Performing Reliability Test In SPSS: A comprehensive Guide
Is this your first time coming across reliability analysis in research? This article describes reliability analysis, the test used to perform reliability in SPSS, and a step-by-step process on how to run a reliability analysis test in SPSS.
What is Reliability Analysis in Research?
Reliability analysis refers to the process of assessing the consistency and stability of a measurement scale or instrument. It helps researchers determine the extent to which a tool or test produces consistent and dependable results. The analysis involves statistical techniques that evaluate the internal consistency and test-retest reliability of the measurements. The goal is to ensure that the instrument reliably measures the construct it intends to assess.
You can examine the characteristics of measurement scales and the components that make them up through reliability analysis. In other words, the reliability analysis process determines a variety of widely used scale reliability metrics and furnishes data regarding the interrelationships among the scale’s distinct items. Furthermore, inter-rater reliability estimates can be calculated using intraclass correlation coefficients.
Thus, simply stated, reliability analysis is the degree to which the items used to measure a certain attribute consistently measure what they were intended to measure. For example, let’s say you wanted to measure emotional intelligence using a set of 10 items/simple questions. The reliability of these items is a measure of how well these 10 items measure emotional intelligence.
The most widely used measure of reliability in research is the Cronbach’s alpha coefficient. Cronbach’s alpha is widely preferred over other metrics because it measures the average correlation between all values on a scale and is easier to compute and interpret.

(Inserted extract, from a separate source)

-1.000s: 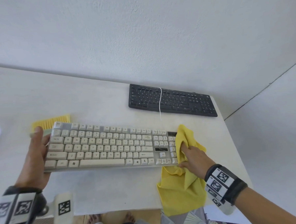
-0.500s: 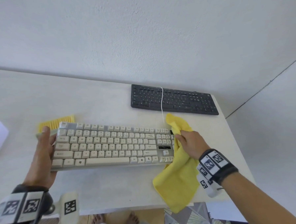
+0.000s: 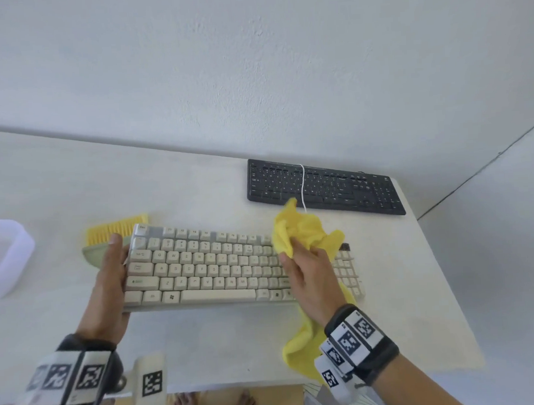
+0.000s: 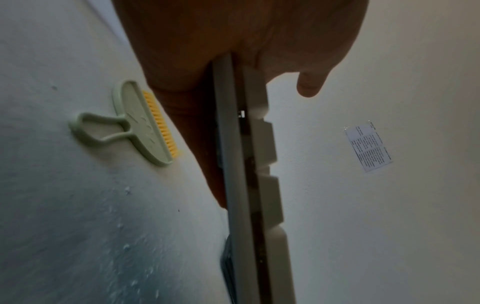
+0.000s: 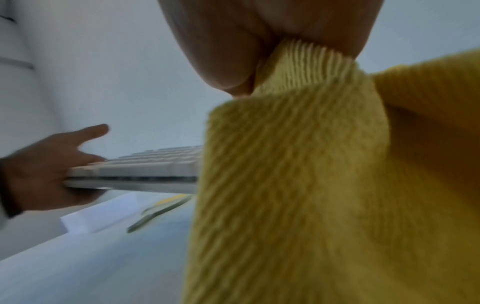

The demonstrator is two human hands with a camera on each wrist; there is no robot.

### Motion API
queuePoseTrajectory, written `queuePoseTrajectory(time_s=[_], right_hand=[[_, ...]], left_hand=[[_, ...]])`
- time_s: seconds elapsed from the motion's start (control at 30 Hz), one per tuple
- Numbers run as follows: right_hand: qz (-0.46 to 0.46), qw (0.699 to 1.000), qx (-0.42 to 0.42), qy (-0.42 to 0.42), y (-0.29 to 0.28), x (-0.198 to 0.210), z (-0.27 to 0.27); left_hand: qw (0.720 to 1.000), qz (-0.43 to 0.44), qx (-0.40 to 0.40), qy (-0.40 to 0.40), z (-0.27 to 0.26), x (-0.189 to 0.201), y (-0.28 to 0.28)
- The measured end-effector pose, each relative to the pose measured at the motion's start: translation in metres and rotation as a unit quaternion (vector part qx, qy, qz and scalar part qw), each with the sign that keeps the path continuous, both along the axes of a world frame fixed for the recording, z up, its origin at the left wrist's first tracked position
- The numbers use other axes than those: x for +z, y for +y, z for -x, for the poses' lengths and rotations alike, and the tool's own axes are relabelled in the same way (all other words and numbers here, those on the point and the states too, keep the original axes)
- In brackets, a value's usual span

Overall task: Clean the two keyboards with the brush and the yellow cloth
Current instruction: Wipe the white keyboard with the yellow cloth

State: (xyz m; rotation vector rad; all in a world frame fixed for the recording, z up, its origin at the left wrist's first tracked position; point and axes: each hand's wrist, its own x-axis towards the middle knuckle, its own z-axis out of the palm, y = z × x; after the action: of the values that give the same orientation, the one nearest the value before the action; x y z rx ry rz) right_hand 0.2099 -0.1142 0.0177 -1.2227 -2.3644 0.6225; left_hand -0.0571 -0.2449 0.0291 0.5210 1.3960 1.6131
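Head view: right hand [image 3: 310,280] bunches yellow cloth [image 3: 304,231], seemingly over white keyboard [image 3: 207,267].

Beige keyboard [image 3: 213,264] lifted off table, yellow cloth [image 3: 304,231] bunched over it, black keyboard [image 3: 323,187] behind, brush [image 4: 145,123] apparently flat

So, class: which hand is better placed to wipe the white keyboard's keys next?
The right hand: it grips the yellow cloth directly above the white keyboard. The left hand is occupied gripping that keyboard's left end.
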Motion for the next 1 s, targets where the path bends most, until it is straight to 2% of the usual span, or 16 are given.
queuePoseTrajectory(time_s=[0.07, 0.13, 0.27, 0.43, 0.57, 0.67, 0.73, 0.83, 0.93, 1.0], right_hand=[[0.024, 0.994, 0.057, -0.090, -0.015, -0.008, 0.022], [0.043, 0.986, 0.075, -0.145, -0.031, -0.008, 0.040], [0.009, 0.982, 0.124, -0.138, -0.062, 0.008, 0.073], [-0.045, 0.971, 0.184, -0.143, -0.091, 0.008, 0.108], [-0.058, 0.965, 0.226, -0.123, -0.092, 0.007, 0.104], [-0.046, 0.943, 0.307, -0.117, -0.080, 0.002, 0.081], [-0.052, 0.931, 0.333, -0.140, -0.068, 0.005, 0.064], [-0.012, 0.951, 0.265, -0.157, -0.055, 0.025, 0.050], [0.039, 0.976, 0.192, -0.095, -0.047, 0.051, 0.051], [0.025, 0.985, 0.165, -0.035, -0.045, 0.069, 0.060]], left_hand=[[1.000, -0.005, -0.005, -0.010, -0.006, -0.004, 0.003], [1.000, -0.012, -0.003, -0.025, -0.011, -0.005, 0.005], [0.999, -0.015, -0.005, -0.043, -0.016, -0.007, 0.007], [0.997, -0.013, 0.007, -0.077, -0.018, -0.007, 0.009], [0.995, 0.035, -0.032, -0.090, -0.010, -0.005, 0.007], [0.993, 0.047, -0.049, -0.094, -0.003, -0.008, 0.007], [0.994, 0.056, -0.054, -0.076, 0.001, -0.011, 0.010], [0.995, 0.081, -0.057, -0.032, 0.008, -0.013, 0.013], [0.983, 0.118, -0.085, 0.113, 0.023, -0.023, 0.016], [0.965, 0.126, -0.126, 0.192, 0.034, -0.032, 0.017]])
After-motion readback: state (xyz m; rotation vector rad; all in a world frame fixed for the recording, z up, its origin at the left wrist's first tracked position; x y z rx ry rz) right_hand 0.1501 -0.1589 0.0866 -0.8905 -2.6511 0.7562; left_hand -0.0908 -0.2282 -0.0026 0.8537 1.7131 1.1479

Similar to correlation analysis, Cronbach’s alpha coefficient values lie between 0 and 1, where values closer to 1 indicate better reliability and values close to 0, indicate poor reliability. Most authors argue that items yielding a Cronbach’s alpha value above 0.70 can be said to be reliable.
Reliability Test Assumptions
Here are the assumptions that should be made when performing reliability analysis using SPSS:
- Observations should be independent
- Errors should be uncorrelated between items
- Each pair of items should have a bivariate normal distribution.

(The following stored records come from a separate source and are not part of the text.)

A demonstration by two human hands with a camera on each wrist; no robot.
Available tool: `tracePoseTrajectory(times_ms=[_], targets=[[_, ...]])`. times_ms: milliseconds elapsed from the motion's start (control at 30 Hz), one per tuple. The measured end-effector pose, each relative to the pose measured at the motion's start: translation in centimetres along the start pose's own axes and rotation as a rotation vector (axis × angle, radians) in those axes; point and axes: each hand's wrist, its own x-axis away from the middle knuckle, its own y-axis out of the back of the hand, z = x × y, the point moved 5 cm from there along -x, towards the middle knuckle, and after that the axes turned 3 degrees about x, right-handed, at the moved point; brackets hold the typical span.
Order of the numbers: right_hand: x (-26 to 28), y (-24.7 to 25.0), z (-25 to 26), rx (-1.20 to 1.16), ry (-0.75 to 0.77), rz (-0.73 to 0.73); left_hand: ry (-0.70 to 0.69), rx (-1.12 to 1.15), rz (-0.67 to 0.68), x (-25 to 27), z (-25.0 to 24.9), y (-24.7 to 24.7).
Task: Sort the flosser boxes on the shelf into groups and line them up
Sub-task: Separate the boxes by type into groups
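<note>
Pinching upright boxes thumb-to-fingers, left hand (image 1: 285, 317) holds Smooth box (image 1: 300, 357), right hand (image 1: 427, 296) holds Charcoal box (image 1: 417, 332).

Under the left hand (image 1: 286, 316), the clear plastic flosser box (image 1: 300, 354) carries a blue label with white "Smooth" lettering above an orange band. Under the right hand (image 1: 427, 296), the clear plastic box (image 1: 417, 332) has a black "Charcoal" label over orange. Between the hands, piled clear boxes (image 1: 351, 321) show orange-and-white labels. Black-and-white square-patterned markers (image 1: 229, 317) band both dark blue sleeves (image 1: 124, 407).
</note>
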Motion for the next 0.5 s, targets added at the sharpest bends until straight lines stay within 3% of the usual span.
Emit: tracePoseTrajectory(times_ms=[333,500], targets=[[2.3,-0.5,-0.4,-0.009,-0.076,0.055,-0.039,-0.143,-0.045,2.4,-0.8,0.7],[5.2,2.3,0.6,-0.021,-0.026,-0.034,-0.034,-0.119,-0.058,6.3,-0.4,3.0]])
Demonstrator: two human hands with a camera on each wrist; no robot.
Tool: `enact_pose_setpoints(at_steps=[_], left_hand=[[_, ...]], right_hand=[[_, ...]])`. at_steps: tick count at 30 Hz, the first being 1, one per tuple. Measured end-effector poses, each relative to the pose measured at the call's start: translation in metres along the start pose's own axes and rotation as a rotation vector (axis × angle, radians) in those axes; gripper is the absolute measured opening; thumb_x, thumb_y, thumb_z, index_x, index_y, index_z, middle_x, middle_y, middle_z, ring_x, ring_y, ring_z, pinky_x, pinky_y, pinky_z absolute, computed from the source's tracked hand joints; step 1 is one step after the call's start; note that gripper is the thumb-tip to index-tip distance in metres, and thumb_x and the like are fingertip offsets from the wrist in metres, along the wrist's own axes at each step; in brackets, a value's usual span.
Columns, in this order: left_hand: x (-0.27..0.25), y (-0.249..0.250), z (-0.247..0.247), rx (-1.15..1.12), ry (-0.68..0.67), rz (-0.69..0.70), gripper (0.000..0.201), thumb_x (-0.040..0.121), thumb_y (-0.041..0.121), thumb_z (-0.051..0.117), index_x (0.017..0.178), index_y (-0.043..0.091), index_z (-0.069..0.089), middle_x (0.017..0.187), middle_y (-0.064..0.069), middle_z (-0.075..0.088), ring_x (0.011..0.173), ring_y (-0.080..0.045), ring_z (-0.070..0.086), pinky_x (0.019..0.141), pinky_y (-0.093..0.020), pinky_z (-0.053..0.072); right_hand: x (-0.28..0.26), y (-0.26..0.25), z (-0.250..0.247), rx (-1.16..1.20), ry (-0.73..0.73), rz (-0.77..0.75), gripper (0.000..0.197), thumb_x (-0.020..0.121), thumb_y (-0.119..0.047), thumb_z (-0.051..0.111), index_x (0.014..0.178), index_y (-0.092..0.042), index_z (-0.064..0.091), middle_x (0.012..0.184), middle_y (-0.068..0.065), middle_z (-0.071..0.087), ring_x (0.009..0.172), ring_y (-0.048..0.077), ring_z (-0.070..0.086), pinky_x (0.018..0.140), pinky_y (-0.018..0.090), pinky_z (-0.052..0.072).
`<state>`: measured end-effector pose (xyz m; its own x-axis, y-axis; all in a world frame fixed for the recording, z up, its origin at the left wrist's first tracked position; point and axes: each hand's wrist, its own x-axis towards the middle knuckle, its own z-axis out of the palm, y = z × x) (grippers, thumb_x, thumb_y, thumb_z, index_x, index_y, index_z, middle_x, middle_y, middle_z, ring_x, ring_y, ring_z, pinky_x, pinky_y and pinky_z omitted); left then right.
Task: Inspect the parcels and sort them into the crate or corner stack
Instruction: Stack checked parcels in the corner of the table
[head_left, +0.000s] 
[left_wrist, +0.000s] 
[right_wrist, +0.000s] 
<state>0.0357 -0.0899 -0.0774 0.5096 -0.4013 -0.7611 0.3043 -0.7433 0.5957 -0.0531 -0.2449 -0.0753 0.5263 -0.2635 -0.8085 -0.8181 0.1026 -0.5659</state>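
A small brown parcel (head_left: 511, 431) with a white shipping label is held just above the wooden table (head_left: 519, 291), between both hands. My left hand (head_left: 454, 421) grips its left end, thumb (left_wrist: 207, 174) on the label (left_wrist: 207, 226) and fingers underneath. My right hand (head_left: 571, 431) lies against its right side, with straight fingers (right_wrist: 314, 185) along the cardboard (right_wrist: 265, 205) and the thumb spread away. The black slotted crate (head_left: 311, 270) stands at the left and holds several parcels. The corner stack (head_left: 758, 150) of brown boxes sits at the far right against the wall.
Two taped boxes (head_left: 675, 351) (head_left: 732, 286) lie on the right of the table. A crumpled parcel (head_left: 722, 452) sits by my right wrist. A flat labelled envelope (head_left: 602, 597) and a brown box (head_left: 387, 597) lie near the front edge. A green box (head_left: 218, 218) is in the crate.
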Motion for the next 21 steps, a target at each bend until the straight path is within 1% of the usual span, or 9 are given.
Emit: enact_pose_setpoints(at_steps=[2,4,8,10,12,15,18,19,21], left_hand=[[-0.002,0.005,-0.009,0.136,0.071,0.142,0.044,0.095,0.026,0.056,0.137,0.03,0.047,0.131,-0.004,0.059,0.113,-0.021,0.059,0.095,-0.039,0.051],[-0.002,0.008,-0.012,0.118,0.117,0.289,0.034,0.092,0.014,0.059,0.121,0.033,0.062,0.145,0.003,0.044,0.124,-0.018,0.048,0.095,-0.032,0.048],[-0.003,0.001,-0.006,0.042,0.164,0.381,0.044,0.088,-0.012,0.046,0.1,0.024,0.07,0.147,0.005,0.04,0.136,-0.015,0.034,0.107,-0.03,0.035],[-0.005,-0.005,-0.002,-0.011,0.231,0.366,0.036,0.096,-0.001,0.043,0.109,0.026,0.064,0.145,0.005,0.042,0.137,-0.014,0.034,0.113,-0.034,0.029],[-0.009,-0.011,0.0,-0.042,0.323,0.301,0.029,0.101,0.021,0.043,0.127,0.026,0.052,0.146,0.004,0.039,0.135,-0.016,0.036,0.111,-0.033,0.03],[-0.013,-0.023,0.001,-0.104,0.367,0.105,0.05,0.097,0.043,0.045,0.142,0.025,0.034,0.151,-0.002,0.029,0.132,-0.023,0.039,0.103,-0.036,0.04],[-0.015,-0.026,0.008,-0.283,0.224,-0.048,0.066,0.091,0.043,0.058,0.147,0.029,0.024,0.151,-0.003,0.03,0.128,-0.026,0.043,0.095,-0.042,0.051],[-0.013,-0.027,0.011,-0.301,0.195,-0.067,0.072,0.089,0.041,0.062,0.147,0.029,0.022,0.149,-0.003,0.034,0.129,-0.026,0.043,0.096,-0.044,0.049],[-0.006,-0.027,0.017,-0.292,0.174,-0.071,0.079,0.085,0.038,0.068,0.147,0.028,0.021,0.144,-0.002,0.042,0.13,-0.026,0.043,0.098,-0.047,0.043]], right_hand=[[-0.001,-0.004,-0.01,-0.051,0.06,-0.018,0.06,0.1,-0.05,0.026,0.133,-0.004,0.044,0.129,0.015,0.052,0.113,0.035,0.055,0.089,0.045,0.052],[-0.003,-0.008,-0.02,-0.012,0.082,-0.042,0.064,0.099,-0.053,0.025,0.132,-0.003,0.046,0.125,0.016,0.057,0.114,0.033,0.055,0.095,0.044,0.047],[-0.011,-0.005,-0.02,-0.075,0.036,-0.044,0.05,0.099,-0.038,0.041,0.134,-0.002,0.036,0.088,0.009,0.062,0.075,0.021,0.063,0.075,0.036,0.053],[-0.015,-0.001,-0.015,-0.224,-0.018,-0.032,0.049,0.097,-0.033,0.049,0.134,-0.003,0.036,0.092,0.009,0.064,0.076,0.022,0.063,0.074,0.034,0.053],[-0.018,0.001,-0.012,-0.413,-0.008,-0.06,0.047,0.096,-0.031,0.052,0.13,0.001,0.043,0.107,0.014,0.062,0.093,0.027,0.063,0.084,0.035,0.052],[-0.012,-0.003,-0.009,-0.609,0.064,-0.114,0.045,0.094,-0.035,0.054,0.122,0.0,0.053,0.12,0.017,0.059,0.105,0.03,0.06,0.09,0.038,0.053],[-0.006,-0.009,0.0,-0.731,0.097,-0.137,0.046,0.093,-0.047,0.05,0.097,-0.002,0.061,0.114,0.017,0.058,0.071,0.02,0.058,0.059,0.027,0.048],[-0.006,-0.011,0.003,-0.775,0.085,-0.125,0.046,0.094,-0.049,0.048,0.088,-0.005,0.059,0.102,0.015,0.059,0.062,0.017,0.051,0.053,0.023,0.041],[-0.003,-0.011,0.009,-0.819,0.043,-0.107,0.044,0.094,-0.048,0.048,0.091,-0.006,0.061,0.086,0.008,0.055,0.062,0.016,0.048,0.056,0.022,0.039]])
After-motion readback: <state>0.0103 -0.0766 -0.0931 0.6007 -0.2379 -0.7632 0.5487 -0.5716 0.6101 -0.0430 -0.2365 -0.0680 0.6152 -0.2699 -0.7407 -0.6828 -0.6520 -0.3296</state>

- Scales should be additive so that each item is linearly related to the total score.
How to Run Reliability Analysis Test in SPSS: Step-by-Step Tutorial
Step 1: From the SPSS menu, click Analyze, then select Scale and choose Reliability Analysis
Step 2: Select all the items measuring a specific construct (say all items measuring emotional intelligence) and move them to the box labeled items.

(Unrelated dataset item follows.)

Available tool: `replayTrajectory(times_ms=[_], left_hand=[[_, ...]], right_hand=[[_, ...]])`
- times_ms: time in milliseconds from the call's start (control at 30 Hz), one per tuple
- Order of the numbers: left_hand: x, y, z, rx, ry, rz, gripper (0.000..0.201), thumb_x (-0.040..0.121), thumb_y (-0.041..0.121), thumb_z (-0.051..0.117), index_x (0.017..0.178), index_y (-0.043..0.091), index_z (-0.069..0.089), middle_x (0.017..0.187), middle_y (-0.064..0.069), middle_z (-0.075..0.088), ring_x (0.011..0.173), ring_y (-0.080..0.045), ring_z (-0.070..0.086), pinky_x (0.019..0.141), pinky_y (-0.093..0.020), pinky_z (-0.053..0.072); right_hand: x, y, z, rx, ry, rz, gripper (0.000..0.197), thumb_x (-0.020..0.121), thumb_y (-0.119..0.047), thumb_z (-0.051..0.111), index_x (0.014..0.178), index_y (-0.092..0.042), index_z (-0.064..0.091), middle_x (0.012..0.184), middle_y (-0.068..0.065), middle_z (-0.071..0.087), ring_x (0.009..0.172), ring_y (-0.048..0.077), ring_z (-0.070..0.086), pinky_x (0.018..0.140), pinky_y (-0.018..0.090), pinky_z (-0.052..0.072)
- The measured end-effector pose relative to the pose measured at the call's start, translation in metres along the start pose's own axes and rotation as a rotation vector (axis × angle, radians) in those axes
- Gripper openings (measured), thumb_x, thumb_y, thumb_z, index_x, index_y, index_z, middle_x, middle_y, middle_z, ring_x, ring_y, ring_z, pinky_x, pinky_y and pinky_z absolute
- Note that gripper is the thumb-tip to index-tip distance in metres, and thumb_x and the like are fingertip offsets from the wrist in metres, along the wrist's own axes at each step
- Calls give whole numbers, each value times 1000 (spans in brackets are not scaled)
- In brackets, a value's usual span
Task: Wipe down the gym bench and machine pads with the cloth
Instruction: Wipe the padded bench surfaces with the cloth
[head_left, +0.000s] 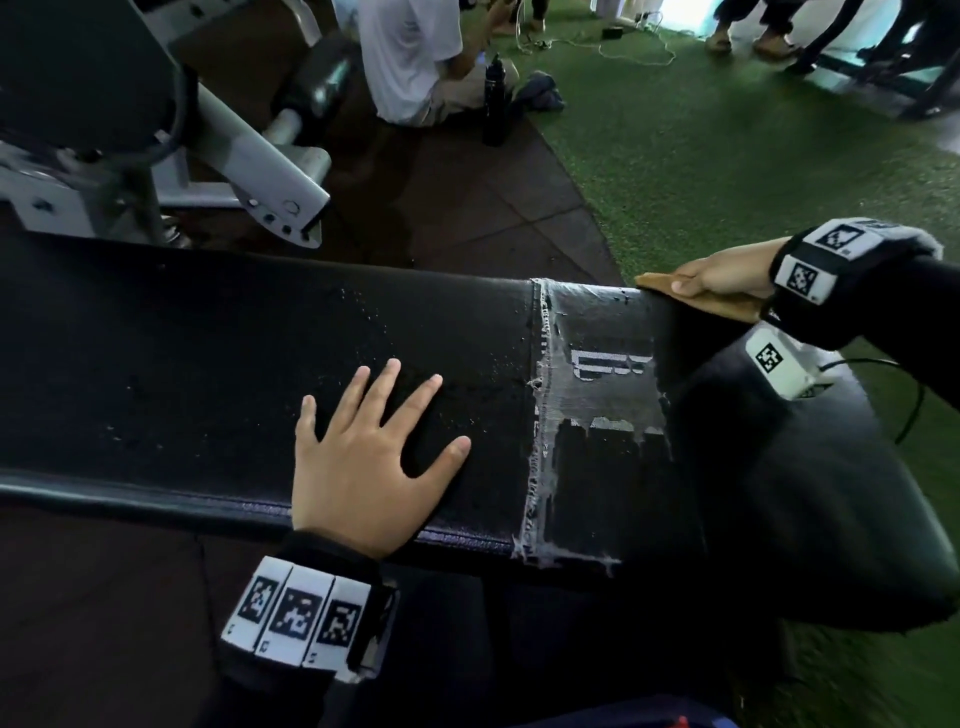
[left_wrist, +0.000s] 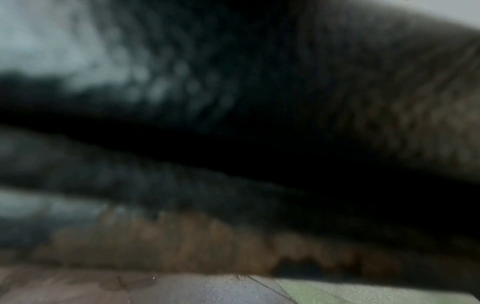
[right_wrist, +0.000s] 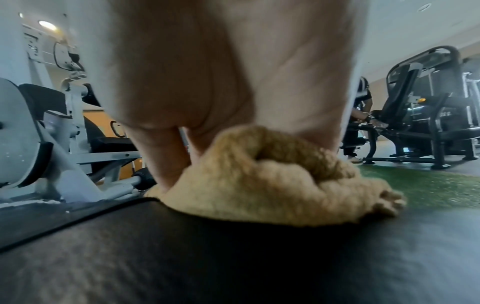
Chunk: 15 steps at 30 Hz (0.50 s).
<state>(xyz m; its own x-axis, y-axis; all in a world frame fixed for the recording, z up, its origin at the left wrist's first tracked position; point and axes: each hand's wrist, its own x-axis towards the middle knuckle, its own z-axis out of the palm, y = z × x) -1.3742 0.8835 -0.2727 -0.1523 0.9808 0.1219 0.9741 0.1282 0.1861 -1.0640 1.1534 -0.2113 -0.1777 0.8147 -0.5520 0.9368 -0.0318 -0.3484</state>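
A long black bench pad (head_left: 182, 364) runs across the head view, with a worn, frayed patch (head_left: 597, 374) near its right end and water droplets on top. My left hand (head_left: 384, 415) lies flat on the pad, fingers spread and holding nothing; the left wrist view is dark and blurred. At the far right, my right hand (head_left: 722, 273) holds a tan cloth (head_left: 654, 283) against the far edge of the adjoining black pad (head_left: 805, 493). In the right wrist view the cloth (right_wrist: 272, 181) is bunched under the palm of my right hand (right_wrist: 221, 72) on the pad (right_wrist: 233, 257); the fingers are hidden.
A grey machine frame (head_left: 234, 156) stands behind the bench at the left. A black bottle (head_left: 494, 101) and a seated person in a white shirt (head_left: 410, 57) are on the floor beyond. Green turf (head_left: 753, 156) lies to the right, with cables and other people's feet.
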Motion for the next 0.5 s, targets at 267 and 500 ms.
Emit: replayTrajectory(times_ms=[267,500], left_hand=[[0,2,0,-37,12,-19,69,80,81,16,141,51,29,156,13,22,146,-8,9,117,-50,5],[-2,0,-2,-39,10,-24,71,80,82,9,143,53,22,157,15,15,146,-7,2,118,-48,0]], right_hand=[[20,-81,21,-110,1,-101,20,98,-15,38,83,-18,52,77,2,47,67,14,43,61,28,33],[24,-113,31,-190,-95,-241,16,101,-21,35,111,-21,49,94,-2,53,90,15,47,84,32,35]])
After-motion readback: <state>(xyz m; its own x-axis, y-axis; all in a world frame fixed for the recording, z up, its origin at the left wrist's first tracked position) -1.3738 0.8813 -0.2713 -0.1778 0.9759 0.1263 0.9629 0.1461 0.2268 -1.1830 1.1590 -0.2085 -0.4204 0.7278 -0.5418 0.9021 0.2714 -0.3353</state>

Step 3: Under the scale label, type the name of the construct measured by the items you inserted in the box labeled items (in this case, you could type; emotional intelligence).
step 4: Click on Statistics and make sure the following options are selected: Item, Scale, Scale if item deleted, inter-item correlation, and correlation. This is shown below;
Step 5: You are done with performing reliability analysis using SPSS and you expect to see the reliability test SPSS outputs. As usual, these outputs will appear in the SPSS output window.